__YOUR TASK__: Sift the material for lines containing "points", and return them.
»»
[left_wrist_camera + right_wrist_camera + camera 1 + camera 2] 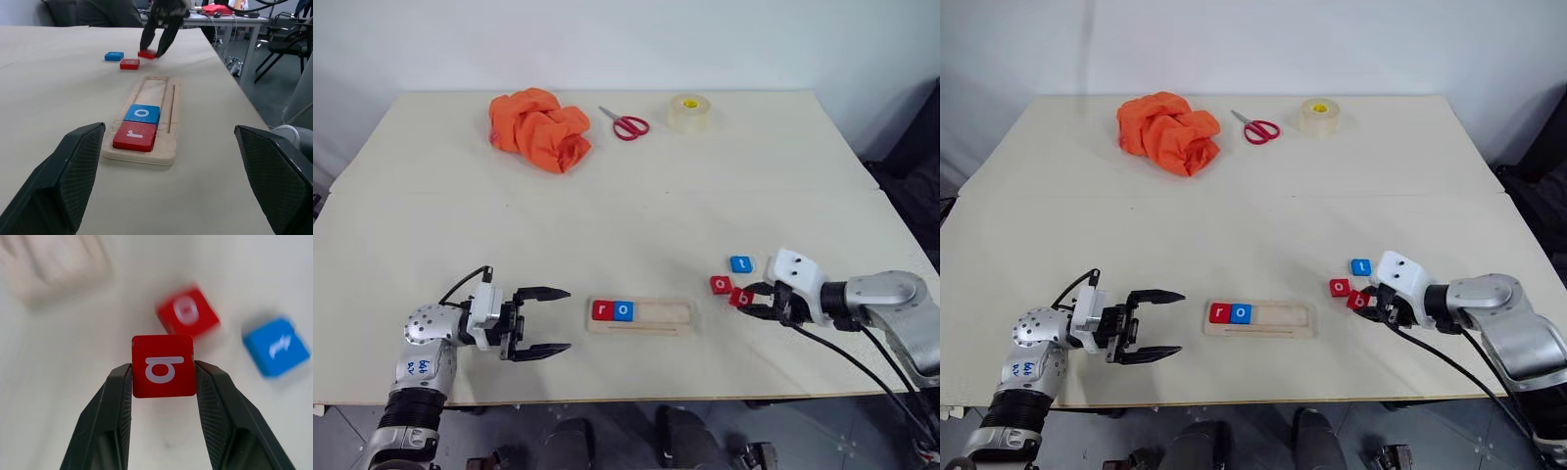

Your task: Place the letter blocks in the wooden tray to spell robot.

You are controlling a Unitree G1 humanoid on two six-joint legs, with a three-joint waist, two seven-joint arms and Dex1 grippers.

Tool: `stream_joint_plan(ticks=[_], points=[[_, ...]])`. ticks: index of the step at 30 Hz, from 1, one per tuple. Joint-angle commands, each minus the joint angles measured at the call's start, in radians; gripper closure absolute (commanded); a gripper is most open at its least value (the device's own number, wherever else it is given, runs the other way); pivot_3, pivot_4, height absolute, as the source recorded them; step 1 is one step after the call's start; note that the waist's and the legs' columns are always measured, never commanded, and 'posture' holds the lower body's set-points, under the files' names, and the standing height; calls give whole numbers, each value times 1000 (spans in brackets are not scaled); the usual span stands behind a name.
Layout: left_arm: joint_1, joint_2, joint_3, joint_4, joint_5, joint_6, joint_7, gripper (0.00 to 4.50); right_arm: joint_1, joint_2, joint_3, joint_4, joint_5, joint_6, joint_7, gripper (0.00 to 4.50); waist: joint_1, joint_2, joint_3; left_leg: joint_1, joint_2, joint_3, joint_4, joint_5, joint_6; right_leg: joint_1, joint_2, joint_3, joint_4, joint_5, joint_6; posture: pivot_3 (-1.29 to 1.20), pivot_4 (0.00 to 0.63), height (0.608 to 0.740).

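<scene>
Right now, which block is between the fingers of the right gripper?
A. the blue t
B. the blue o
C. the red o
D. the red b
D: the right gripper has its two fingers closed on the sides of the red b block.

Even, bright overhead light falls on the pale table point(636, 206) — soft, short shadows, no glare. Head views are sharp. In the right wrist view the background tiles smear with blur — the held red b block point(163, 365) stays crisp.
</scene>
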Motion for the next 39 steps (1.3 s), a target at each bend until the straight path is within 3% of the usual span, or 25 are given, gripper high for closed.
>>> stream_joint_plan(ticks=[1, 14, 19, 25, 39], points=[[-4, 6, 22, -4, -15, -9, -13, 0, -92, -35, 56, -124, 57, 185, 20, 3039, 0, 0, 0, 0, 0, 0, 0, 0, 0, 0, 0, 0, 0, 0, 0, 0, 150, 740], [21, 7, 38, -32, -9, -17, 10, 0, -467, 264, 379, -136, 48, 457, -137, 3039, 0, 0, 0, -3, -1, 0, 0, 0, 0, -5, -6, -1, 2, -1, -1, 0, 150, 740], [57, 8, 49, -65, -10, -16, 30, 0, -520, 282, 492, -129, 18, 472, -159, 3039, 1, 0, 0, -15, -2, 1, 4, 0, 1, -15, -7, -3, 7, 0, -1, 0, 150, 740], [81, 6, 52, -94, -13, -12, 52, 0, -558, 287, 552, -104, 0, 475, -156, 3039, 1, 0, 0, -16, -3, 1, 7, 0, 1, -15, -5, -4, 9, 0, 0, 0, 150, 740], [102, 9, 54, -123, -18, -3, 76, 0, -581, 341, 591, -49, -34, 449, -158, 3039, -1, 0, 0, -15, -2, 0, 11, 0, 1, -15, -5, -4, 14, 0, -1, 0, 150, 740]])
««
__ANSWER SPACE__:
Tool: `stream_joint_plan(ticks=[_], points=[[_, ...]])`. ticks: index of the step at 30 Hz, from 1, one per tuple. Joint-angle commands, each minus the joint angles measured at the call's start, in radians; gripper closure absolute (commanded); a gripper is most open at its least value (the device's own number, wherever else it is given, runs the other way); pivot_3, pivot_4, height absolute, as the source recorded them; step 1 is one step after the call's start; note that the waist's and the legs' columns are always measured, never commanded, and 'posture' holds the lower body's set-points, under the files' names, and the standing height; calls give whole numbers, each value times 1000 (spans in brackets are not scaled); the usual span stands behind a name.
>>> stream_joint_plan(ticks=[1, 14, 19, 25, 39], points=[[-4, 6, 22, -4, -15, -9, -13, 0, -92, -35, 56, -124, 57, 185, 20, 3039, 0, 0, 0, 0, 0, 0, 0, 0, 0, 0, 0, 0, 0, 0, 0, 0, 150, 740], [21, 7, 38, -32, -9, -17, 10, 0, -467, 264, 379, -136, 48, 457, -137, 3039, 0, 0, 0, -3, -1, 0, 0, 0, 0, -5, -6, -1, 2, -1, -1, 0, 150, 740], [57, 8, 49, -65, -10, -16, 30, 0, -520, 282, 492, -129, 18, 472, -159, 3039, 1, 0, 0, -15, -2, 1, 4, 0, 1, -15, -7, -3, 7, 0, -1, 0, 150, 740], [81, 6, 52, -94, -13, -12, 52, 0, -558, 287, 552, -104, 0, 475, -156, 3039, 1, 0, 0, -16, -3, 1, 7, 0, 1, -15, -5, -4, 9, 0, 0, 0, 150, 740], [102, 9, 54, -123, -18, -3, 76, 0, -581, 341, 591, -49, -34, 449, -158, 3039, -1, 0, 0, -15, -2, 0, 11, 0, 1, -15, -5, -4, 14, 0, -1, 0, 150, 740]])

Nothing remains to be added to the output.